-- EXERCISE INPUTS follows --

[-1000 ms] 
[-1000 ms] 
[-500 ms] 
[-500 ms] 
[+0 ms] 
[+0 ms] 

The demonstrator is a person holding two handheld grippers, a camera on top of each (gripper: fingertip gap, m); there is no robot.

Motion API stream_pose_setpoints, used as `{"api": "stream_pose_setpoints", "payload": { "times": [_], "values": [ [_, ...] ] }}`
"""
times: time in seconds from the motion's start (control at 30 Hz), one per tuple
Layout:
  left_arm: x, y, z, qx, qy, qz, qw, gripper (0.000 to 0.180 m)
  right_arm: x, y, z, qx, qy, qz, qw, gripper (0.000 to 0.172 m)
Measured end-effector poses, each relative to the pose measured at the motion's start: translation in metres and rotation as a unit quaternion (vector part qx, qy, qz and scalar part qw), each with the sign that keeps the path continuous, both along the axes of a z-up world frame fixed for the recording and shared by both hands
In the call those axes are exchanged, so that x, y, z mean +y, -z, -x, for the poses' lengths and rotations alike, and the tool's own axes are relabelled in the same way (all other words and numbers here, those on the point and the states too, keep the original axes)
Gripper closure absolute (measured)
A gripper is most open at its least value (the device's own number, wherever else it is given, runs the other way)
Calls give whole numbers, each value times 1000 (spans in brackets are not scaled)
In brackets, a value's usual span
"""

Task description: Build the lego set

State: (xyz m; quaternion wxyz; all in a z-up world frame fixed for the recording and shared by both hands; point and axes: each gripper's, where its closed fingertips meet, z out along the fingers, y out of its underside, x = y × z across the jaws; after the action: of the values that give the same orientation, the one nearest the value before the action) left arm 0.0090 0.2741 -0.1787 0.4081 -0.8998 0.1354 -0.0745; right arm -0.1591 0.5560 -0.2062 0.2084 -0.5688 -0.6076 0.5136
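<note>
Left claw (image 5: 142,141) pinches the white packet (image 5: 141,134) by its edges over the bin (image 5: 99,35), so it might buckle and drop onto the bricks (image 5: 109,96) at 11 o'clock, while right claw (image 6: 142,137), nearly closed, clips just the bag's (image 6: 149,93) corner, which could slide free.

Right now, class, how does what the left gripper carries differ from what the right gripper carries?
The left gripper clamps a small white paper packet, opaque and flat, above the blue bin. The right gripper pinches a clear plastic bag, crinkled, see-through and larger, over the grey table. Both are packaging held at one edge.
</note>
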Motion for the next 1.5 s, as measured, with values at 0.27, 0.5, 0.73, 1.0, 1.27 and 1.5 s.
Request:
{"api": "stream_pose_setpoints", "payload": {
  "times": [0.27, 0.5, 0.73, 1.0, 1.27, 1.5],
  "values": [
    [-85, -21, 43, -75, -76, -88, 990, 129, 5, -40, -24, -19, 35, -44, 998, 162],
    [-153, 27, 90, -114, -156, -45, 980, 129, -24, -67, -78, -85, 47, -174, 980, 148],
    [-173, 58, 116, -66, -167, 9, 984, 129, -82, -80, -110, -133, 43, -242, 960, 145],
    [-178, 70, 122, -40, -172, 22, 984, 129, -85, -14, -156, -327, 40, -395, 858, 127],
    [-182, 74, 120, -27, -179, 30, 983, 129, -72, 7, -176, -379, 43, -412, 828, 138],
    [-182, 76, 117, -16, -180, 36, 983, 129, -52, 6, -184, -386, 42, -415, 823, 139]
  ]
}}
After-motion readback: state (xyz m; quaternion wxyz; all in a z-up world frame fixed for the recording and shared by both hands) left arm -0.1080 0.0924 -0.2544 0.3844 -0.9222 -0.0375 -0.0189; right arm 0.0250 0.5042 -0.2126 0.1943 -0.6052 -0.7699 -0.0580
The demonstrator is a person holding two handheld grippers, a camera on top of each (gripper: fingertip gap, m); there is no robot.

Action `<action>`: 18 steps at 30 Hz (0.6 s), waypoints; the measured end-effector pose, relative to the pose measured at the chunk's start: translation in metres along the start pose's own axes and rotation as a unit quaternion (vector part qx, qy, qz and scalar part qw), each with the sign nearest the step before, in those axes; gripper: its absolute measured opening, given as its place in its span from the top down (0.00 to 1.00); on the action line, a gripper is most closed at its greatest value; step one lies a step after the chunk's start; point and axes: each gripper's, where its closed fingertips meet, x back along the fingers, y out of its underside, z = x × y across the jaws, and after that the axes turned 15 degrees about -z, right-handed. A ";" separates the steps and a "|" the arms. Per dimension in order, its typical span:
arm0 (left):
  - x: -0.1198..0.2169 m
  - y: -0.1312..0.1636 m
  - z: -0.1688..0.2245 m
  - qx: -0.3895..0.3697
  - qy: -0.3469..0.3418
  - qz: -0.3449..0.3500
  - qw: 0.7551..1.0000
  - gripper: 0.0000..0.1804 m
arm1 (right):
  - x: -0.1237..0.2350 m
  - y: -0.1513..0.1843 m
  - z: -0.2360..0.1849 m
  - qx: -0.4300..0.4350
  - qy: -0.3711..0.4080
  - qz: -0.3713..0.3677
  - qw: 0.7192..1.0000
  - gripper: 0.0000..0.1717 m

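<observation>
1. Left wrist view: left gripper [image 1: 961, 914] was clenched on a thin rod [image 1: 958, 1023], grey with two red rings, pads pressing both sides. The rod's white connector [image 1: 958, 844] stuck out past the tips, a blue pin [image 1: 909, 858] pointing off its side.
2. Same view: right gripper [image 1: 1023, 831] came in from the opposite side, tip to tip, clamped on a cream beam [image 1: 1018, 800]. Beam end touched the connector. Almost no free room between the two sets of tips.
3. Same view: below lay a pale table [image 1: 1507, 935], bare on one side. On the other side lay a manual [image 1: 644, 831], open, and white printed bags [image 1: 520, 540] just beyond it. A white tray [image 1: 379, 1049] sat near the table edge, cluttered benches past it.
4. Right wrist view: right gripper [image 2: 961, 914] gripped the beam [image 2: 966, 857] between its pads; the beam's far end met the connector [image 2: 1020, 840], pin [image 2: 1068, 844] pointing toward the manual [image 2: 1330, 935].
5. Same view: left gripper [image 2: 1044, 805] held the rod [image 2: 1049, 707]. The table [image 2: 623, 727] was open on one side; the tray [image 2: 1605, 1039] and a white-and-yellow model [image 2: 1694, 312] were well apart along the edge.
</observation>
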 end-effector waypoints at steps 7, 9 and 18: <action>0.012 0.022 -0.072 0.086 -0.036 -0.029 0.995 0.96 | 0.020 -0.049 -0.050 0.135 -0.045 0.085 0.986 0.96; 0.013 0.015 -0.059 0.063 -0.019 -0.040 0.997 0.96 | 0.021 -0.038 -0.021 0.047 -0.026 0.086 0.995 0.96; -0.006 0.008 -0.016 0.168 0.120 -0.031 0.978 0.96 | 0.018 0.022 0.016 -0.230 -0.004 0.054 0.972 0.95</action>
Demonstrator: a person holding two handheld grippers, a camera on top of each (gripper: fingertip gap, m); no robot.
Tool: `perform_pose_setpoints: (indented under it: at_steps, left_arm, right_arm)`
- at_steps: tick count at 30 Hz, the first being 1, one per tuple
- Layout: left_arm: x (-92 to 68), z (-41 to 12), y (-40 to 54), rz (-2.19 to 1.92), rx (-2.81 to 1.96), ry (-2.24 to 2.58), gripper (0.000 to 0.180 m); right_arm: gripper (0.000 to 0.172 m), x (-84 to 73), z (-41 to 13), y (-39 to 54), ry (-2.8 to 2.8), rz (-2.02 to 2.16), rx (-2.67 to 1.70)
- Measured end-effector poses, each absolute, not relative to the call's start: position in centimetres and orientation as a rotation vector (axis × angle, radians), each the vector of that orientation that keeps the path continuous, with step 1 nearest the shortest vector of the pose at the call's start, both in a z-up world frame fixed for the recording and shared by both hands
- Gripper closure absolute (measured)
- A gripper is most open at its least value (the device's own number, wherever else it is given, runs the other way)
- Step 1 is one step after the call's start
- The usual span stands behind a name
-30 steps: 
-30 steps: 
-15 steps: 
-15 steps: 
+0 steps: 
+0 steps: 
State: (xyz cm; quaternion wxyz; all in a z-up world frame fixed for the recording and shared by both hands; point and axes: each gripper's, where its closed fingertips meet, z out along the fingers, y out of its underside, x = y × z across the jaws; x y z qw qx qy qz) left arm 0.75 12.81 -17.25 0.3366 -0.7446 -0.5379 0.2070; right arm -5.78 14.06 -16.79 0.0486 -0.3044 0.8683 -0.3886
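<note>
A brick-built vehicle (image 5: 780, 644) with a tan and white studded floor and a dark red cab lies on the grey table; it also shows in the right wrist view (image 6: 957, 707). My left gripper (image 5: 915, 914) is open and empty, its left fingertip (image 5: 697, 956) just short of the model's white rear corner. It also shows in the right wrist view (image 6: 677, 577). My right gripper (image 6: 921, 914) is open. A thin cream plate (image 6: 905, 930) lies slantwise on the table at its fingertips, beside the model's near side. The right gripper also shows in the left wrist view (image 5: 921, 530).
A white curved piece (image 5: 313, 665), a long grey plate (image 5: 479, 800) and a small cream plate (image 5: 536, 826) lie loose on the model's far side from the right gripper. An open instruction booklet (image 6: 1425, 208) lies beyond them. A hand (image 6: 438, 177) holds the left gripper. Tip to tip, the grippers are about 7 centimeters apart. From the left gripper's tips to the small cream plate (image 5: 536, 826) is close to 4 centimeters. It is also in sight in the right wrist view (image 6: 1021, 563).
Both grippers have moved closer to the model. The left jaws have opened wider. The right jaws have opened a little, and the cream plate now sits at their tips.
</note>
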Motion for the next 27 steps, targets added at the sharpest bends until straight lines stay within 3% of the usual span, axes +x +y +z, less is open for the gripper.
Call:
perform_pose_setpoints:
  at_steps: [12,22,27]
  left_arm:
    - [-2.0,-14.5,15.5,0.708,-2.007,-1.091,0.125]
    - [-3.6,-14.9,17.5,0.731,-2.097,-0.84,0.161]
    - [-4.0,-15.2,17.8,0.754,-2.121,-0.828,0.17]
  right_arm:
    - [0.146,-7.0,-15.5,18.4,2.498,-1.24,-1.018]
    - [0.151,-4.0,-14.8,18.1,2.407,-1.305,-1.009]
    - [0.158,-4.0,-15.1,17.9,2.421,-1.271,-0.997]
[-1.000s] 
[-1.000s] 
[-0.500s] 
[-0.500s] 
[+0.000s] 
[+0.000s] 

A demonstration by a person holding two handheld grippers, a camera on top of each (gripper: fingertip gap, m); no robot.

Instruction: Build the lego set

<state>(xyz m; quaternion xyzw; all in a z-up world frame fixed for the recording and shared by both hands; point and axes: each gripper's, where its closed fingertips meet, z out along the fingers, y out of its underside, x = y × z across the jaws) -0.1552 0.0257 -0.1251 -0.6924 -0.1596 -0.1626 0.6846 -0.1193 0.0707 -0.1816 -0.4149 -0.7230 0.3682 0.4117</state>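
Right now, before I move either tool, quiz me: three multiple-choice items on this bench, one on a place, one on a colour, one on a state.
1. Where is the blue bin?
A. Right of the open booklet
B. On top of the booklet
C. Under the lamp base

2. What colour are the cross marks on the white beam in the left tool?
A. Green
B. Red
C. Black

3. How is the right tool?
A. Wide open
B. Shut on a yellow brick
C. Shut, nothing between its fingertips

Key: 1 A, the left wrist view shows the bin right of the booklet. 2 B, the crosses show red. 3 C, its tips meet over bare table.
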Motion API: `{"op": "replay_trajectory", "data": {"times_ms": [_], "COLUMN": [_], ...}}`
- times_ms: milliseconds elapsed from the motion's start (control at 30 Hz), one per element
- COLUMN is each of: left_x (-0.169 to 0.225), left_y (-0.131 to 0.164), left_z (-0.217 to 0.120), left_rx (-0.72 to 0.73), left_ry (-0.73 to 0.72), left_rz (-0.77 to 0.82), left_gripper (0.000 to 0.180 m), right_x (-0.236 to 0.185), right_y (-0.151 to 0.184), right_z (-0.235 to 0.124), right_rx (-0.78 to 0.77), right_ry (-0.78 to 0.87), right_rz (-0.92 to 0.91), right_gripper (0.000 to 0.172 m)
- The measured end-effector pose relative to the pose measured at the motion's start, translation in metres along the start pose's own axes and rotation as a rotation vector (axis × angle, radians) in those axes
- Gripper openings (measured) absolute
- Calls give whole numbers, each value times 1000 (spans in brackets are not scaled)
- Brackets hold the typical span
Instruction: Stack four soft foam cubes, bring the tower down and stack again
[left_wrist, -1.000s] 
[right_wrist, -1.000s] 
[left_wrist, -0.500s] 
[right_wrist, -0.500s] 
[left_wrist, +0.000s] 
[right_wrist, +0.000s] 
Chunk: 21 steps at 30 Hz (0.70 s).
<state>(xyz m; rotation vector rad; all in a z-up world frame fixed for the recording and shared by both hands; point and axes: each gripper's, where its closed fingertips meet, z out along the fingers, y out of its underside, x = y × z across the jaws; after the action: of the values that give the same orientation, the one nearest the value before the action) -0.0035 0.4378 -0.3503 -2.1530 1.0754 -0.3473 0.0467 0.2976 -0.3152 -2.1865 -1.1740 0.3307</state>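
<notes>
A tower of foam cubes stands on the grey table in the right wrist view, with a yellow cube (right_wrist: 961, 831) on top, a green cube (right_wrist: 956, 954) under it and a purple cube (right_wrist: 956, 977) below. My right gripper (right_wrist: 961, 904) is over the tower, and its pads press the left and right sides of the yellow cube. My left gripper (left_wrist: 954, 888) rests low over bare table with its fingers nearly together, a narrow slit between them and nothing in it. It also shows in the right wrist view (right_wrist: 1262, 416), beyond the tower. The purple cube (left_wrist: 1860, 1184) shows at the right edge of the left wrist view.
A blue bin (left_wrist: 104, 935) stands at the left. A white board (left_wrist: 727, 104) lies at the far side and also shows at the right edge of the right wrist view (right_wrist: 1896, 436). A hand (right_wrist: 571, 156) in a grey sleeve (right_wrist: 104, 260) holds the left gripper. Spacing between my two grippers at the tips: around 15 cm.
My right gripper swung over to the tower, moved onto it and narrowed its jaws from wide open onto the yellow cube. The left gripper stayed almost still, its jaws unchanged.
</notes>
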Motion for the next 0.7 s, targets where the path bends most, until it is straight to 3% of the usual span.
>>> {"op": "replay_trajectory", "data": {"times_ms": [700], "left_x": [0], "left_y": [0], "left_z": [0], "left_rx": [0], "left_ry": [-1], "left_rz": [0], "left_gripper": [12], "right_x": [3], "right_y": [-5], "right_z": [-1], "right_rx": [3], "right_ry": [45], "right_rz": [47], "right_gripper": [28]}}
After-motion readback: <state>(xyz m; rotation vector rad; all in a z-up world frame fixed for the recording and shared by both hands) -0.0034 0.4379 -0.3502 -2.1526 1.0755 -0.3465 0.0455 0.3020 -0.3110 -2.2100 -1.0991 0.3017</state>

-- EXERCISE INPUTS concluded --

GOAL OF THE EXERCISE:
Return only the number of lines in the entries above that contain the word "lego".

PROBLEM SOLUTION:
2